As long as there's no Objective-C++ (.mm) in the link, I'm fine.

This happens with both (gnustep-make 1.13.0 + gnustep-base 1.13.1) and (gnustep-make 2.0.2 + gnustep-base 1.14.1). I tried renaming NSException.m to NSException.mm (and fixing the type errors the stricter compile revealed); no joy.

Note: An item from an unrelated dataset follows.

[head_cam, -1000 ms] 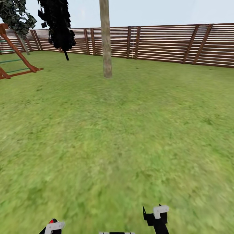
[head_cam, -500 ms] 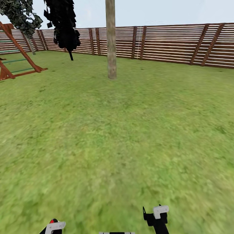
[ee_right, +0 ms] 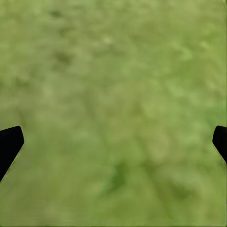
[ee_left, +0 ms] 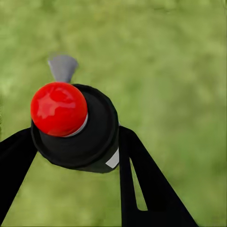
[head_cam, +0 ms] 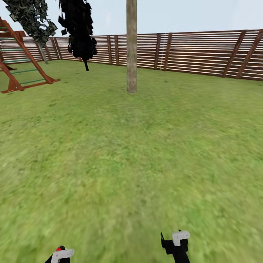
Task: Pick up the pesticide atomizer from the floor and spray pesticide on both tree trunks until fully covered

Has anyone already run into this (and, hopefully, fixed it)?

- lc


Did a little experimenting, and it seems native exceptions are broken even more badly than I first thought. If I compile this test program:

================
#include <Foundation/Foundation.h>

@interface ETest : NSObject {
}
- (void)doSomething;
@end

@implementation ETest
- (void)doSomething
{
id exc = [NSException exceptionWithName:@"foo" reason:@"foo" userInfo:nil];
  NSLog(@"Throwing 0x%x", exc);
  @throw(exc);
}
@end

int main(int argc, const char *argv[])
{
  NSAutoreleasePool *pool = [NSAutoreleasePool new];
  ETest *et = [ETest new];
  NSLog(@"Start");
  @try {
    [et doSomething];
  } @catch(id exc) {
    NSLog(@"Caught 0x%x", exc);
    NSLog(@"Caught %@", exc);
  }
  NSLog(@"End");
  [pool release];
  return 0;
}
================

as Objective-C (a .m file), it works as expected and produces this output:

2007-12-30 13:36:08.471 etest[18679] Start
2007-12-30 13:36:08.473 etest[18679] Throwing 0x80b7818
2007-12-30 13:36:08.474 etest[18679] Caught 0x80b7818
2007-12-30 13:36:08.474 etest[18679] Caught <NSException: 0x80b7818> NAME:foo REASON:foo
2007-12-30 13:36:08.474 etest[18679] End


But if I rename it to a .mm file and adjust the GNUmakefile accordingly, it instead does this:

2007-12-30 13:34:58.131 etest[18625] Start
2007-12-30 13:34:58.133 etest[18625] Throwing 0x80c43b8
2007-12-30 13:34:58.134 etest[18625] Caught 0x80bf9b8
Segmentation fault (core dumped)


Note that the pointer caught in the second example is not the same as the pointer thrown!

The code compiles and runs just fine on Mac OS X 10.5.

I suppose this is starting to look more like a gcc bug than a gnustep bug. I'm using gcc 4.1.2 on linux/x86.